His thoughts, unbidden, travelled to the third floor, where his unexpected pressure point most likely lay.
Sherlock could count on one hand the number of people he considered friends. He had railed against the idea for so long, but had finally let John's influence sink into his thoughts during his time in India, where he first realized he missed his friends. John, of course, Mrs. Hudson, Greg Lestrade - for all his teasing of the detective inspector, Sherlock knew his name perfectly well - and now Mary. While they had had their ups and downs and near-fatal shootings, John's wife had welcomed Sherlock into her life with surprising ease and he found the former assassin to be a loyal friend. Anyone willing to shoot him in the liver to save him deserved his friendship.
He was carefully dancing around thoughts of the other woman who had killed him, though he knew he'd have to sort them out before long. He drummed his fingers on the white tabletop and let out a huff of breath.
Unfolding himself from his slouched position at the lab table, he rose and pocketed his sample envelopes once again. He quickly saved his analyses to his USB key fob and dropped it into his inner breast pocket. He shut off the computer and strode out of the lab. As he exited the building towards the cluster of skips - one of the few places on the property hospital security wouldn't harass him for lighting up - he tapped a fag out of the packet he'd brought with him. As he lifted his head to light his cigarette, he saw her.

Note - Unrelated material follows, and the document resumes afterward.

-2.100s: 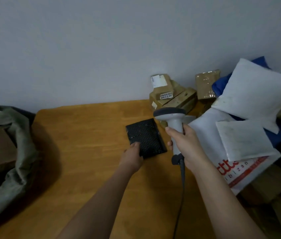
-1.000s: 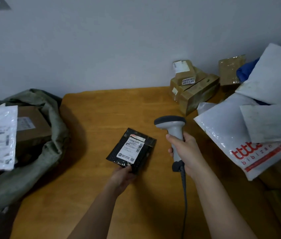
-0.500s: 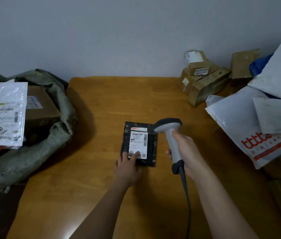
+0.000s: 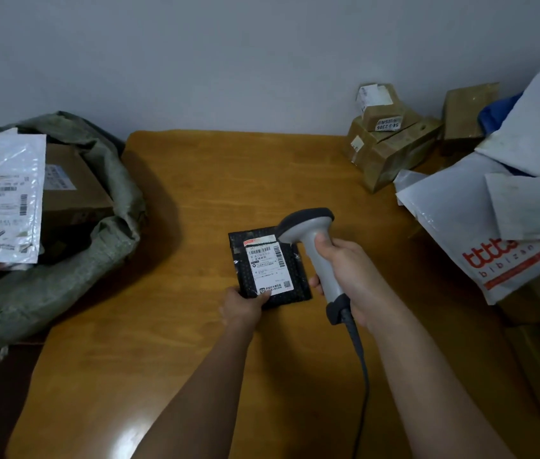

Hair splattered by the heavy, wet snowflakes; over large coat and horrid pink-striped scarf wrapped tightly around her thin frame, Molly Hooper puffed out a jet of blue-grey smoke. Her long hospital gown was gathered under her coat, but he could see the plastic patient identification bracelets at her wrist. She looked down at the lit cigarette in her hand, pensive. Sherlock lit his own and walked slowly towards her.
"You don't smoke." The woman jumped slightly and her eyes snapped to his face.
She shrugged and looked back across the lot towards the rapidly increasing traffic. "I used to, in uni. Seemed fitting today." She took another drag and inhaled slowly, closing her eyes as if to savour it.
He could see in how she stood that she was weak. Her left arm held tightly to her side, as if she were refusing to let it drift over her abdomen, shoulders hunched and knees bent slightly. She was still in pain. Her eyes were sunken, not inflamed, so she hadn't been crying. The slight tremble of her hands told him she had been given some morphine and it was making it hard for her to cope with the chilly air.
Her eyes had turned to him as he took her in, reading her condition as clearly as if he held her chart. His eyes met hers and he opened his mouth to speak. "I'm.."
She cut him off. "Don't, just don't. Don't... say you're sorry. Don't apologize to me, Sherlock." She swallowed thickly and averted her gaze again. "It wasn't your fault. It wasn't anybody's fault."
"That's not what I am saying. I just want to... I..." he had a hard time gathering his thoughts, something that had happened with alarming frequency in the last few months, and glanced down at his feet as he spoke, feeling rather like a schoolboy called before the headmaster. "I'm sorry for what I said to you the other day."
Her eyes were hard when he looked back to her. "What, for implying that I actually tricked you - you, of all people!? Or for calling me stupid and selfish? Maybe for telling me what a horrid mum I'd be? Doesn't matter much now, does it?" She spat out the last, her lip curling. The colour had risen in her frighteningly pale cheeks and she wobbled slightly, her ire stressing her weakened body. Sherlock reached out to steady her but she smacked his hand away. "I told you I don't need anything from you and I meant it. Just stay the fuck away from me, Sherlock Holmes. You've done enough."
She threw down the last of her cigarette and left a very confused detective behind her as she walked back to the hospital and swiped her ID card at the door to let her in.